Para os fãs de Cinquenta Tons de Cinza, devo informar que vocês provavelmente vão me odiar, mas eu preciso ser sincera quanto ao novo livro da E.L. James. Leiam por sua conta e risco, pois não tem como defender algo tão repetitivo assim. Se não bastava o primeiro livro, agora temos ele novamente em uma versão mais dark.

Eu quero muito dela: sua confiança, sua obediência, sua submissão. Eu quero que ela seja minha, mas agora… Eu sou dela.

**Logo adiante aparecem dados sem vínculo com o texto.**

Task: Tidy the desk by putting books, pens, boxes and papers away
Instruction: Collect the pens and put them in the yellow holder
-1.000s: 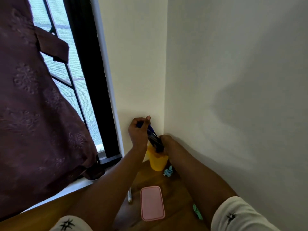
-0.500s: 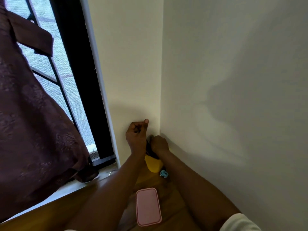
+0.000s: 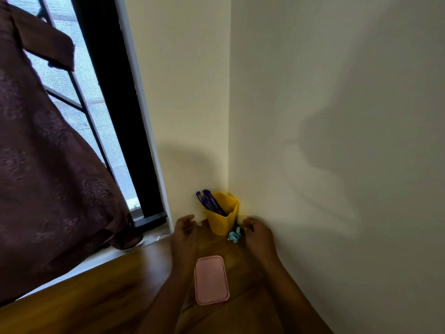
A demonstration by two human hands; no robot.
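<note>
Wooden desk point(image 3: 96, 297) tucked into a cream-walled corner, maroon curtain point(image 3: 48, 165) at left. Yellow cup point(image 3: 222, 220) in the desk's far corner, blue pens point(image 3: 210, 201) leaning inside. Left hand point(image 3: 184, 235) and right hand point(image 3: 257, 235) either side of the cup, apart from it, fingers loosely curled, empty. Pink box point(image 3: 211, 279) flat between the forearms; teal scrap point(image 3: 234, 236) beside the cup's base.

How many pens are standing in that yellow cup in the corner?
2 show clearly: blue pens side by side in the yellow cup, leaning left toward the window. The dark bundle may hide more.
</note>
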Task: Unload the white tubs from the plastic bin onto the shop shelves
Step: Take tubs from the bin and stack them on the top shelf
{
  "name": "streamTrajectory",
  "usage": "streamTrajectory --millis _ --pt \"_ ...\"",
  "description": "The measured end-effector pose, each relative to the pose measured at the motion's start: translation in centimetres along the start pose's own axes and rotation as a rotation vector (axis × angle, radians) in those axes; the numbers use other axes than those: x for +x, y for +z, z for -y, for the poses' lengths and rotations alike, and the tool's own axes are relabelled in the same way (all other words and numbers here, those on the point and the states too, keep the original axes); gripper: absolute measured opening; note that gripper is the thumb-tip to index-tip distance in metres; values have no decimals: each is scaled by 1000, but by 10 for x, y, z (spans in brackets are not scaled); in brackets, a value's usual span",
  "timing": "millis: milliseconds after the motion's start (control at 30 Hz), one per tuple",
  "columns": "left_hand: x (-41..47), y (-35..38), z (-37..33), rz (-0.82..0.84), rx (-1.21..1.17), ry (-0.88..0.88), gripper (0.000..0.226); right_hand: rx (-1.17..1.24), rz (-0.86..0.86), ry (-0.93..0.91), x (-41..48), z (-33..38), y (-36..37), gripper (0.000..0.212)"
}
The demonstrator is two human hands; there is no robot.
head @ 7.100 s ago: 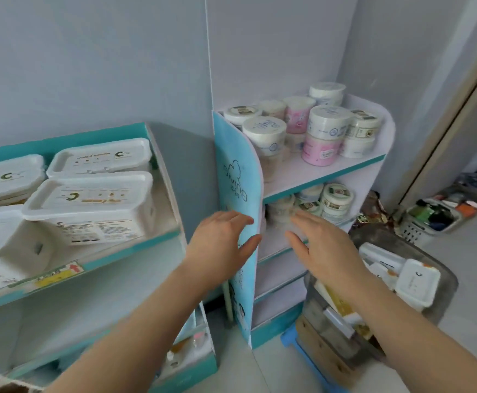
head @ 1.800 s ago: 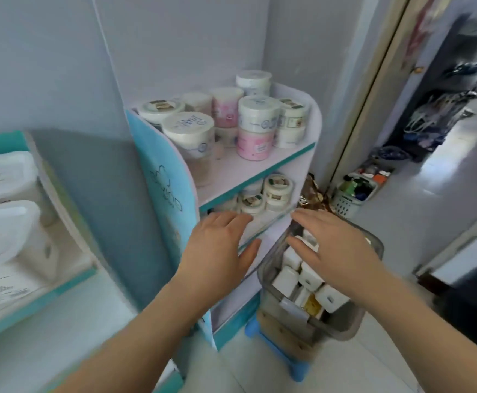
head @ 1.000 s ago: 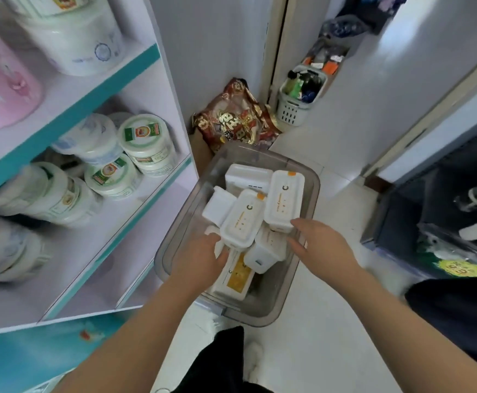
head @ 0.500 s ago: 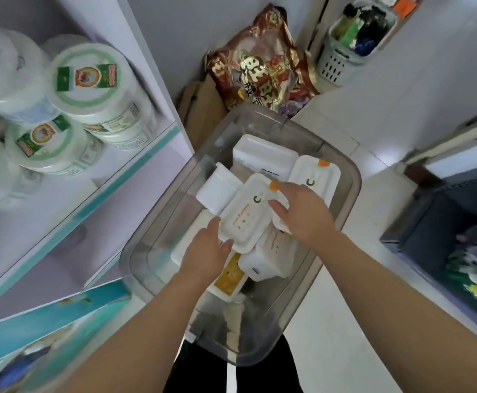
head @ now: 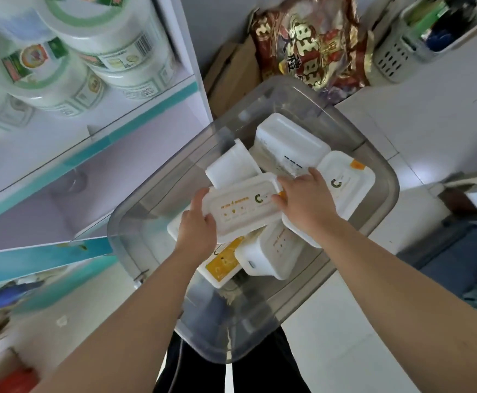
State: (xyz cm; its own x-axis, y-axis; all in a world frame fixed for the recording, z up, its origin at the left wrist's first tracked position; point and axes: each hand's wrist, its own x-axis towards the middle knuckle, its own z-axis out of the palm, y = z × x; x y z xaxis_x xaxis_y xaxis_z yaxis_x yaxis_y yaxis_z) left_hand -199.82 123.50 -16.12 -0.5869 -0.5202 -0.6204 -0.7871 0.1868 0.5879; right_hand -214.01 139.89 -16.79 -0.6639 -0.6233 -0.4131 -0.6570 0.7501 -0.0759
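SHOP FLOOR: We look straight down into the clear plastic bin point(head: 231, 344), where both our hands are on one white tub point(head: 243, 212). It lies lid-up on top of the pile, approx. at the bin's ctr. Our left hand point(head: 200, 226) grips the tub's L end, fingers point(head: 196, 197) curled round the edge. Our right hand point(head: 306, 201) holds the R end, fingers point(head: 315, 175) bent over the lid beside its green "C" logo. We can't tell whether the tub is clear of the ones beneath or resting on them.

More tubs lie jumbled in the bin:
- A bottom-up tub point(head: 288, 143) sits at the far end.
- A tilted tub point(head: 231, 165) leans just L of it.
- A lid-up tub point(head: 345, 191) w/ an orange tab lies under our R hand.
- A tub tipped on its side point(head: 271, 255) sits nearer us.
- A yellow-labelled pack point(head: 221, 265) touches that last tub.

At L stands the shelf unit point(head: 149, 112), white w/ teal edging and just beside the bin. Round tubs w/ green-rimmed lids point(head: 47, 78) are stacked on its upper shelf, blurred. Beyond the bin, a red & gold foil bag point(head: 311, 43) and flat cardboard point(head: 237, 72) lean at the wall. A white slotted basket point(head: 401, 52) of bottles sits on the pale floor point(head: 430, 123) to the R. Our dark trousers point(head: 260, 375) show below the bin's near rim
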Motion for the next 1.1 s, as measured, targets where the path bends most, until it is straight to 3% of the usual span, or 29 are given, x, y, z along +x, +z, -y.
streamTrajectory --millis 167,433,867,1100 --pt "-5 -20 2 55 -20 1 52 -32 77 -8 1 27 9 49" --pt "-28 -43 13 -34 -111 -95 46 147 98 15 -3 47 3 57" --pt "-179 -149 4 -276 -205 72 34 383 -240 -198 -110 110 -143 55" --pt "-280 -248 17 -376 -248 205 61 585 -467 -403 -165 190 -232 67"
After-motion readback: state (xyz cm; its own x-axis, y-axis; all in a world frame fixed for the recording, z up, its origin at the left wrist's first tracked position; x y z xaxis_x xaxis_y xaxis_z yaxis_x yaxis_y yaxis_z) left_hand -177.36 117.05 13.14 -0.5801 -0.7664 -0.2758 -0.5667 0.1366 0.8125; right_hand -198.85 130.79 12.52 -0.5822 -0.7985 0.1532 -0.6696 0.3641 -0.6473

Grey, o mais novo livro da série, traz a história original pela mente do Christian Grey, um dominador que acaba se encantando pela virginal Anastasia Steele. Deixamos a deusa interior da mocinha e vamos entrar de cabeça (ou quase isso) no lado psico do rapaz.

É difícil dizer o que E.L. James pretendia com esse livro. Talvez assustar os seus leitores? Ou será que ela queria tentar justificar todos os atos que Grey durante os três livros? Não sei ao certo a ideia dela, mas posso dizer que errou e feio em qualquer uma delas. O livro é arrastado. O senhor dominador pode até não ter uma deusa interior, mas ele age como se tivesse. Em vários momentos, em seus pensamentos, a gente fica esperando que ele traga uma flor e faça um duplo twist carpado.

Eu não posso acreditar que ela disse isso! Ironicamente, até a minha própria família não perguntaria isso. Como ela ousa! Eu tenho uma vontade súbita de arrastá-la para fora do seu assento, prendê-la sob meu joelho, espancá-la, e depois transar com ela sobre a minha mesa com suas mãos amarradas atrás das costas. Isso iria responder a sua pergunta ridícula.